Já as antigas terras passaram a ser apropriadas por criadores de gado, que as “compravam” de forma fraudulenta, muitas vezes pagando uma passagem para o colono voltar ao seu lugar de origem. Esse processo ocorreu em todo estado de Rondônia, no Norte do Mato Grosso e Sul do Pará. Hoje, os dois últimos estados são os maiores produtores de gado do país.
Até a década de 1960, havia menos de 5 milhões de cabeças na Amazônia que utilizavam, sobretudo, pastagens naturais. Hoje, a Amazônia Legal concentra 104,3 milhões de cabeças de gado. Mais um legado dos militares que foi ampliado por todos os governos da Nova República.
Quando a preservação ambiental e a questão agrária se cruzam
Com a política dos militares, investir na compra de terras tornou-se um grande negócio para obter redução no Imposto de Renda das empresas, garantia de empréstimos bancários e fonte de especulação imobiliária.
É por isso que muitas empresas pagavam pela terra, mesmo quando ela era grilada, e apresentavam documentação falsa. Cabe mencionar, ainda, o papel fundamental exercido pelo Estado no processo da transformação da terra em mercadoria.
Subsidiada pelo Estado, a compra de terras deixou de ser um entrave à circulação e reprodução ampliada do capital, uma vez que comprar terra significa imobilizar o capital. Mas, com as isenções fiscais, a terra foi praticamente doada. Por isso, grandes empresas investiram muito em terras na região, como a Volkswagen, grupos como Bordon, Zazur e bancos que se tornam proprietários de imensas áreas de terra.
E a primeira providência que o novo “proprietário” tomava era o desmatamento, seguido da queimada e do plantio do pasto para a criação de gado. É assim que se inicia o processo da criação da fazenda como meio de produção capitalista. Desse modo, a luta pela preservação da floresta se entrelaça intimamente com a própria questão agrária da Amazônia, com a apropriação privada de terras públicas e devolutas que cobrem quase 80% da região. Mais uma saga iniciada pelos militares.

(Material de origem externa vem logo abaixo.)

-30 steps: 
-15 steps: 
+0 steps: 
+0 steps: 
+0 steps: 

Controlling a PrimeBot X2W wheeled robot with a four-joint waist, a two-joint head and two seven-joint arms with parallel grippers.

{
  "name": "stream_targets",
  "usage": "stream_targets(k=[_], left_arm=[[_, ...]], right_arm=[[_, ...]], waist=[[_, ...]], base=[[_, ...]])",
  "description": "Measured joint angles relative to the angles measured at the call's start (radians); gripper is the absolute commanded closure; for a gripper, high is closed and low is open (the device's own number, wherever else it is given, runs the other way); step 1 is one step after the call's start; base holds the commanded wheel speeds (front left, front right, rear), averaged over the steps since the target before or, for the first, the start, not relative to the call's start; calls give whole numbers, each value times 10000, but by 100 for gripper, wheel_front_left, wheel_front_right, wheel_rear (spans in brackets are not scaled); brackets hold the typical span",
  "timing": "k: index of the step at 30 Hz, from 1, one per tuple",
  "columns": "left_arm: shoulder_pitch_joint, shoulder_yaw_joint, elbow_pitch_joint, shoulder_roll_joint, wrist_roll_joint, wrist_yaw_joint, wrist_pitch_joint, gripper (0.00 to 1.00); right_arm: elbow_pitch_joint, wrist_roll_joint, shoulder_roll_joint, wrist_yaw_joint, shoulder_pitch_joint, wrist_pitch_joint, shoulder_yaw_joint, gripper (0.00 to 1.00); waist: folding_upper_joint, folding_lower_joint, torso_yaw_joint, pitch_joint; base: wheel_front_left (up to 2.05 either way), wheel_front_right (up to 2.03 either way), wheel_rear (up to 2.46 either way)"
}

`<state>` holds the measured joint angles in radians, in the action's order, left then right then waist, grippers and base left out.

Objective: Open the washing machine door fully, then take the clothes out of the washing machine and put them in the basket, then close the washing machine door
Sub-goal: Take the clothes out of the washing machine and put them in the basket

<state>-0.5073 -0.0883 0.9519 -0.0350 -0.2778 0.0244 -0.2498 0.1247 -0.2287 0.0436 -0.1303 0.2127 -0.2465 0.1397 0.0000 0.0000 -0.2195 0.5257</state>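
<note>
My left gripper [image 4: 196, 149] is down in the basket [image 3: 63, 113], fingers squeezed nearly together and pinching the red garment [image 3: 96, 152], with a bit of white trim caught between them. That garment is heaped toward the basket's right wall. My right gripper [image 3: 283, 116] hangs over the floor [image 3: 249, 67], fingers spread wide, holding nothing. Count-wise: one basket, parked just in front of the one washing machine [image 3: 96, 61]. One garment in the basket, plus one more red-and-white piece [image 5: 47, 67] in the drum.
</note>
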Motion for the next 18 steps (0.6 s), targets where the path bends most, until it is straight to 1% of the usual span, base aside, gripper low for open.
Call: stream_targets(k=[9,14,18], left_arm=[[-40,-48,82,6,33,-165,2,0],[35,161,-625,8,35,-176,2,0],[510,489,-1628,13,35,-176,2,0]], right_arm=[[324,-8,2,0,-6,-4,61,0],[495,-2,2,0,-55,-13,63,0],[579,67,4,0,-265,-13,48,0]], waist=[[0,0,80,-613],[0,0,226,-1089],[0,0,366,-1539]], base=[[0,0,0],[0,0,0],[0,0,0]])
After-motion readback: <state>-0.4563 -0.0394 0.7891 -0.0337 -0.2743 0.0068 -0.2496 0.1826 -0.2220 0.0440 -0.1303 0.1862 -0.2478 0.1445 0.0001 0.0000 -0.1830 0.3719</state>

Garantias de lucros, da impunidade e de uma herança maldita
O roubo de terras tornou-se um negócio ainda maior quando os criminosos descobriram que poderiam ser perdoados pelo Estado. Foi assim, em 25 de junho de 2009, data da promulgação da Lei 11.952, editada pela gestão de Lula (PT), que autorizou a emissão de títulos de áreas públicas de até 1.500 hectares na Amazônia, ocupadas e desmatadas ilegalmente até dezembro de 2004, dispensando, inclusive, a vistoria prévia à emissão de título para áreas de até 400 hectares.
Também sob o manto da “lei”, o governo Temer beneficiou ainda mais a grilagem, com a Lei 13.465, de 11 de julho de 2017, que ampliou as áreas passíveis de regularização para até 2.500 hectares, e definiu o “Marco Temporal” em dezembro de 2011.
Mas também houve muita resistência aos planos da ditadura. “Aqui tem gente!” “Queremos o nosso direito!” foram gritos que ecoaram da mata, nas vozes de seringueiros liderados por Chico Mendes e de muitos povos indígenas que sobreviveram ao massacre.
É importante destacar, ainda, que, segundo a Comissão Nacional da Verdade, de 2014, pelo menos 8.350 indígenas morreram comprovadamente em decorrência de violências diretas e omissões do governo brasileiro entre 1946 e 1988, período que inclui a ditadura militar (1964-1985).
Felizmente, muitas dessas populações conseguiram se recuperar, conquistaram vitórias e, hoje, lutam contra a herança maldita de um dos mais obscuros períodos da nossa história. Essa saga está muito longe de terminar. Mas sua luta é a única maneira da Amazônia não atingir um ponto de não retorno.